Namun, dengan melihat realita sosial di lapangan bahwa dari empat fungsi pers yang ada, yaitu fungsi informasi, pendidikan, hiburan, kontrol sosial dan ekonomi, hanya fungsi kontrol sosial yang berkembang secara proporsional, sedangkan yang lainnya amat timpang atau bahkan tidak berkembang sama sekali. Maka, istilah kebebasan pers yang kebablasan, menurut saya, dapat dipertanggungjawabkan adanya.
Fenomena kebablasan pers saat ini setidaknya dapat dipandang dari beberapa kasus seperti pornografi dan pemberitaan yang provokatif yang dihadirkan media. Kasus pornografi mungkin tak dapat kita lepaskan dari terbitnya Majalah Playboy medio 2006 lalu, penerbitan yang juga disambut dengan begitu banyaknya pro-kotra intern masyarakat. Meski, Playboy akhirnya terbit jauh lebih soft ketimbang versi induknya di Amerika. Tetap saja, image Playboy sebagai media ‘porno’ tidak dapat ditutupi, itulah yang menjadi permasalahan. Selain itu, kasus pornografi pun menjerat sendiri Presiden Gus Dur, yang notabene mempelopori kebebasan pers. Lihat saja, pemberitaan foto rekayasa Gus Dur bersama Aryanti Sitepu, yang mengaku sebagai pacar gelap orang nomor satu di Indonesia itu, di atas ranjang disebarkan kepada khalayak. Kesemua hal tersebut sah-sah saja muncul di depan publik, tentu dengan berdalih kebebasan pers. Sedang, pemberitaan provokatif begitu mudahnya muncul seperti: Bush Babi Buta, Amerika Setan! atau berbagai gaya bahasa sarkastis yang mengibaratkan anggota DPR bagaikan ikan lele yang berebut kotoran, seringkali masih digunakan. Padahal sangat jelas, pers tidak boleh menyiarkan informasi atau gambar yang dapat dinilai menyinggung rasa kesopanan individu atau kelompok tertentu.
Kedua kasus ini hanyalah segelintir kasus bagaimana pers Indonesia tak jarang telah melanggar dan melangkahi UU No. 40 Tahun 1999. Seharusnya, pasca reformasi yang ditandai pula lewat iklim kebebasan dan independensi pers, pers mampu menjadi salah satu pilar demokrasi bagi masyarakat. Salah satu caranya adalah dengan menerapkan tiga elemen dasar pers, yakni integritas intelektual, etik, moral dan religius.
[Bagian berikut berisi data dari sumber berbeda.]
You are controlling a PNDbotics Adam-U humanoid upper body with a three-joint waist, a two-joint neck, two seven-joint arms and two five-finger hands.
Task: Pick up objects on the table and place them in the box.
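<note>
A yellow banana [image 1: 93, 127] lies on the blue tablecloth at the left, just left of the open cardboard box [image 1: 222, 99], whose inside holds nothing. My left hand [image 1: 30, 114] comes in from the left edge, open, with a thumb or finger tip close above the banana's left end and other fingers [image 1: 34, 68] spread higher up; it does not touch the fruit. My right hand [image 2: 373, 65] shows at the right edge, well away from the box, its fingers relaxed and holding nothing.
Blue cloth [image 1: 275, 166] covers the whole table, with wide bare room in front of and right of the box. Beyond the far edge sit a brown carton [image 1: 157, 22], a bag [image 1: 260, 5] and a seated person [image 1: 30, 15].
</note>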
Karena ketiga aspek inilah yang diyakini mampu menjadi kontrol internal bagi pers itu sendiri.
Apabila fungsi internal masih belum cukup kuat untuk mengontrol pers menjadi institusi yang melahirkan produk berkualitas. Maka, fungsi eksternal harus diperkuat, salah satu caranya adalah dengan mendirikan ‘lembaga media watch’ yang benar-benar independen. Lembaga yang diharapkan dapat menjadi lembaga yang dapat mengontrol kebebasan pers, bukan untuk ‘mengebiri’, melainkan mengontrol pertanggungjawaban pers kepada masyarakat. Diharapkan ‘lembaga media watch’ ini dapat menyempurnakan pengawasan eksternal pers yang sebelumnya telah ada di tangan dewan pers, KPI, masyarakat dan organisasi pers.
Kebebasan pers adalah sesuatu hal yang didamba semua pihak. Namun, mau tak mau kebebasan tersebut tetap harus berjalan pada koridor yang bertanggungjawab. Meski tak bertanggungjawab kepada negara, pers memiliki tanggungjawab yang lebih besar kepada publik.